Does cellular reprogramming justify the abandonment of human embryonic stem cells?
Kristopher L Nazor, Jeanne F Loring, Louise C Laurent

Author Affiliations

  • Kristopher L Nazor, 1 Center for Regenerative Medicine, Department of Chemical Physiology, The Scripps Research Institute, La Jolla, California, USA
  • Jeanne F Loring, 1 Center for Regenerative Medicine, Department of Chemical Physiology, The Scripps Research Institute, La Jolla, California, USA2 University of California, San Diego, California, USA
  • Louise C Laurent, 3 University of California, San Diego, Department of Reproductive Medicine, La Jolla, California, USA

Many hoped that human embryonic stem cells (hESCs), first generated in 1998 at the University of Wisconsin–Madison [[1]], would herald the beginning of a medical revolution. With the potential of hESCs to generate any cell type in the human body, scientists and clinicians immediately appreciated the possibilities for basic research and therapeutic application. In particular, they hoped that hESCs could be used both to produce specialized cells for transplantation to replace damaged tissue, and to investigate crucial aspects of human development and disease that are not modelled well in laboratory animals.

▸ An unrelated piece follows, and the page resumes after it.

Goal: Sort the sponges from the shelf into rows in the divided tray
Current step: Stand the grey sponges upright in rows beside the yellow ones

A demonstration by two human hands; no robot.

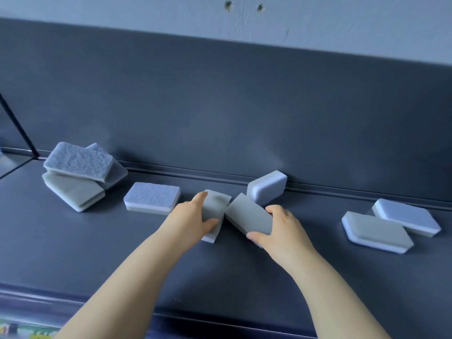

For reasons both political and technical, however, scientific advances in the early years of hESC‐based research did not come easily. Not only did hESCs turn out to be difficult to derive and grow in the lab, but more importantly, the cell lines were derived from excess preimplantation embryos that had been generated for reproductive purposes. These embryos were inevitably destroyed in the process of harvesting the cells and their use was met with fervid opposition, sparking a highly politicized debate about the morals and ethics of using human embryos for research. The opponents of hESC research were initially successful in convincing law‐makers to place tight restrictions on federal funding of hESC‐based research in the USA and other countries. However, as the general public became aware of the issue through the debate surrounding the campaign to impose these restrictions, most Americans came to approve of the research (http://www.gallup.com/poll/21676/stem‐cell‐research.aspx). Many were inspired to form public advocacy groups calling for state‐level funding initiatives and the removal of restrictions. Leading the way, California's voters passed Proposition 71 in 2004, which allocated $3 billion over a ten‐year period specifically for stem cell research. Ironically, the efforts that had been intended to obstruct the emerging field of stem cell research might have actually promoted scientific progress and public enthusiasm for it.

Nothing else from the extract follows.